Parthus Technologies and DSP Group Provide Update on Proposed Merger
Dublin and Santa Clara, Calif. - 1 June 2002 - Parthus Technologies plc ("Parthus") (LSE: PRH, Nasdaq: PRTH) and DSP Group, Inc. ("DSPG") (Nasdaq: DSPG) jointly announce progress in relation to the proposed merger of Parthus with the DSP cores licensing business of DSPG ("Ceva Business"), announced on 5 April 2002. It is expected that formal documentation in relation to the merger will be dispatched to Parthus shareholders during Q3 2002. Parthus and DSPG also believe that they remain on schedule for the completion of the merger in Q3 2002.
Regulatory Filings
Ceva, Inc., DSPG's wholly owned subsidiary ("Ceva"), has now filed a registration statement, subject to completion, ("Registration Statement") with the Securities and Exchange Commission in relation to the contribution of the Ceva Business to Ceva and the distribution of the shares of Ceva to the stockholders of DSPG ("Spin-off"). It will not be necessary to make a filing for antitrust clearance under the U.S. Hart-Scott-Rodino Antitrust Improvements Act of 1976 in relation the merger. In addition, clearance for the merger has been obtained pursuant to the Irish Mergers and Takeovers (Control) Acts, 1978 to 1996.

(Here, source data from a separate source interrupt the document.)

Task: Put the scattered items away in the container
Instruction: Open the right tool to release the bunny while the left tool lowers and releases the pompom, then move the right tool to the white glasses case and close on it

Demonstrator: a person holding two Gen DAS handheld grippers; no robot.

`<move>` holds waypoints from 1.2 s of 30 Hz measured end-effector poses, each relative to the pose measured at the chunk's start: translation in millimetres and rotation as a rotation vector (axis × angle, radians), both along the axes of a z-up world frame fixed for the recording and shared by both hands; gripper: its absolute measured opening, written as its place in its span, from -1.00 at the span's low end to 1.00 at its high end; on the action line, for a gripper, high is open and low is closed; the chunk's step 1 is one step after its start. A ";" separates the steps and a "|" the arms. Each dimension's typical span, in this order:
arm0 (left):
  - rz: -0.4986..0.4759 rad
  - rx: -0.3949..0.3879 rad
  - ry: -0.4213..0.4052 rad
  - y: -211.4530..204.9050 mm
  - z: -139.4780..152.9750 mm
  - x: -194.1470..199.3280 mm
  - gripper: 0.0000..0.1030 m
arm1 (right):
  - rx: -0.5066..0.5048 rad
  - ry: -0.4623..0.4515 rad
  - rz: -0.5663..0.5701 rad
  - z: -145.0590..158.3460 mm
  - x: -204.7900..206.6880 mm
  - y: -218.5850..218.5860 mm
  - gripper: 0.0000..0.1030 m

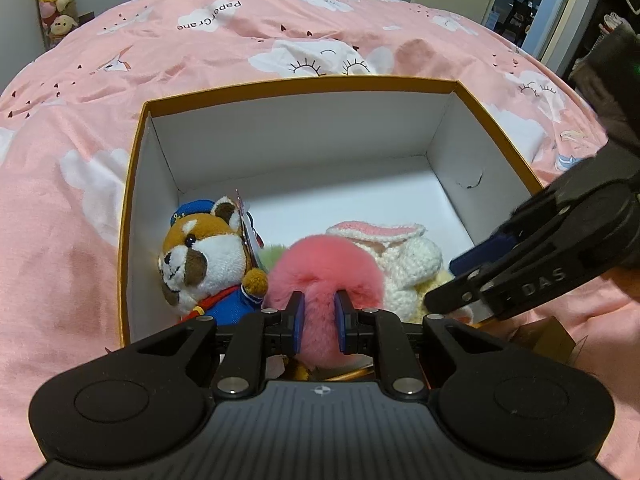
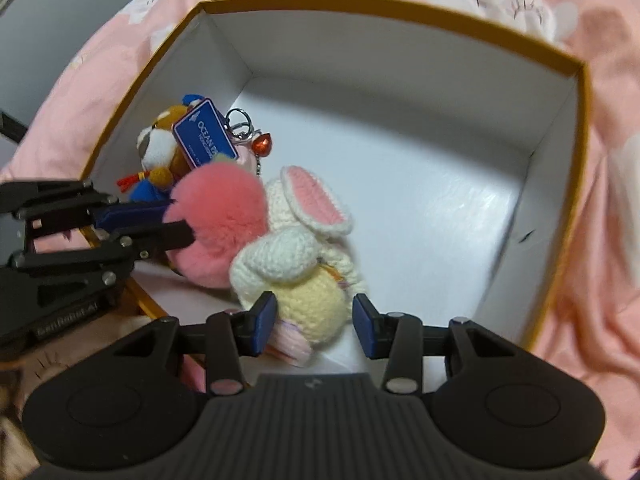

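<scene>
Left fingers around pink pompom inside box with 2 toys.

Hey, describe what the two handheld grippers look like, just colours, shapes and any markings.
Both are matte black linkage frames with silver pivot pins, round side bosses and a ribbed body bearing a small white emblem. Left gripper and right gripper have flat blue pads. White lettering "DAS" marks the right one's side.

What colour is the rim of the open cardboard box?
Mustard yellow; the open cardboard box's rim shows best in the right wrist view.
</scene>
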State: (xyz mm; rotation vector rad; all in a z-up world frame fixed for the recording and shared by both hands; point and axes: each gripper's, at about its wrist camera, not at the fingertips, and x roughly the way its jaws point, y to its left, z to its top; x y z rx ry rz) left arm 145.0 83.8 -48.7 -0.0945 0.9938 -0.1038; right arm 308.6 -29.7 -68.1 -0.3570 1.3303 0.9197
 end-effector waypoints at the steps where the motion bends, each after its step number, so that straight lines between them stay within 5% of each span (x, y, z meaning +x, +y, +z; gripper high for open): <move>1: 0.004 -0.001 -0.003 0.8 0.8 0.3 -0.65 | 0.003 0.016 -0.017 -3.4 0.7 1.4 -0.15; 13: 0.018 0.018 0.004 -0.6 -7.2 2.3 -0.65 | 0.079 0.105 -0.125 -16.6 -5.6 8.4 -0.22; 27: -0.011 0.062 -0.071 -9.8 15.8 -18.6 -0.46 | 0.049 -0.182 -0.069 16.1 -30.5 -1.1 0.08; 36: -0.109 0.079 -0.146 -19.9 39.4 -60.9 -0.23 | 0.247 -0.360 -0.059 47.8 -71.0 -38.7 0.22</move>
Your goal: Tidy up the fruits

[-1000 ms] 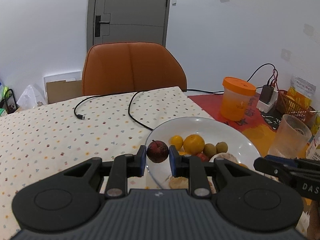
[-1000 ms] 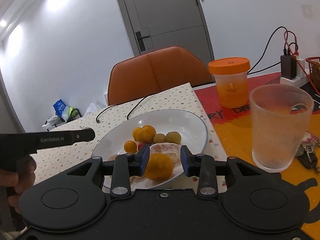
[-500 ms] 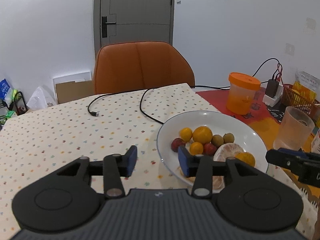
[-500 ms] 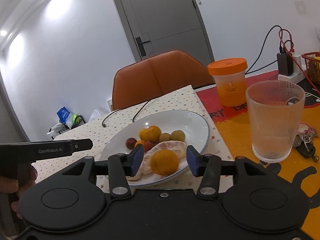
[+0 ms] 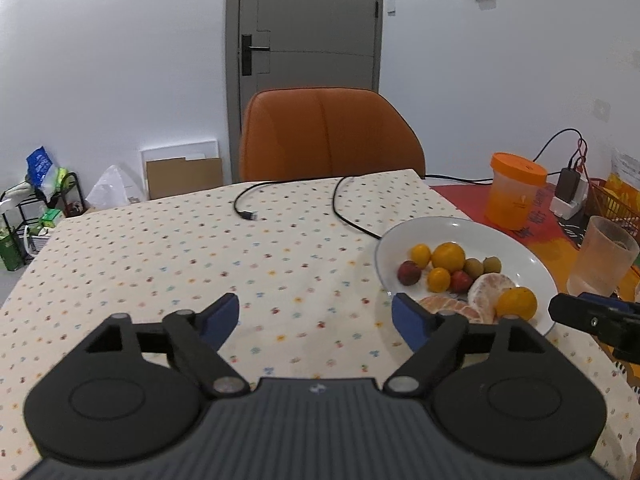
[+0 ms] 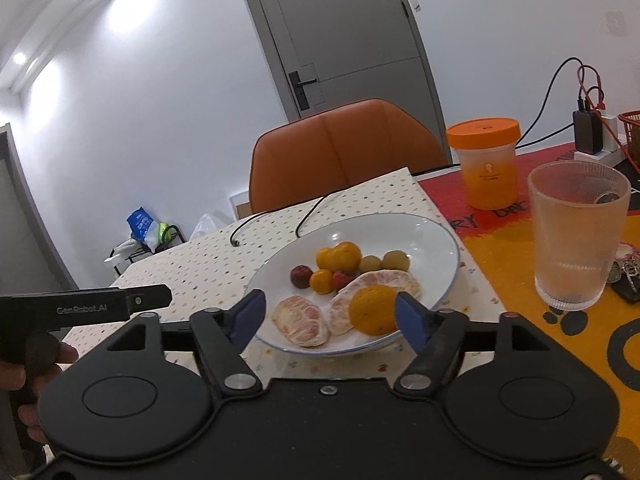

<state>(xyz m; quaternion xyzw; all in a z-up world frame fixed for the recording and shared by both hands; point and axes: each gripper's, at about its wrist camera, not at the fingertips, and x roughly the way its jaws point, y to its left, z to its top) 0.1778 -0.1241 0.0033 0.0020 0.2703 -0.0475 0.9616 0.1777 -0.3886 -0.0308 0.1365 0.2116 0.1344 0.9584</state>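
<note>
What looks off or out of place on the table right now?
Nothing is spilled or damaged. One oddity: a black cable trails loose across the dotted tablecloth and runs up to the far rim of the fruit plate. All the fruit sits inside the plate; both grippers are open and empty.

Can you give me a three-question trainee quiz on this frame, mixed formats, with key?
1. True or false: the left gripper is shut on a dark red plum.
2. Multiple choice: the large orange mandarin nearest the right gripper lies
A. on the dotted tablecloth
B. in the white round plate
C. inside the ribbed clear glass
3. Fill in: the lidded translucent tub behind the plate has a lid coloured ____.

Key: 1 false, its jaws stand wide apart over the dotted tablecloth and the dark red plum lies in the plate; 2 B; 3 orange.
</note>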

Ceva Financial Information
The Registration Statement contains the audited consolidated financial statements of Ceva and its subsidiaries for the two years ended 31 December 2001 and the unaudited consolidated financial statements of Ceva and its subsidiaries for the quarter ended 31 March 2002. These financial statements have been prepared on the basis that the Spin-off had occurred prior to all the periods presented and are located beginning on page F-1 of the Registration Statement, which can be accessed at www.sec.gov/edgar/searchedgar/companysearch.html under company name: Ceva.
Tax Rulings and Filing
DSPG has filed a request with the United States Internal Revenue Service for a ruling that the Spin-off will be treated as a tax-free transaction in the United States. DSPG has also received the anticipated confirmation from the Israeli tax authorities on the Israeli tax status of the Spin-off. This confirmation satisfies a pre-condition of the merger.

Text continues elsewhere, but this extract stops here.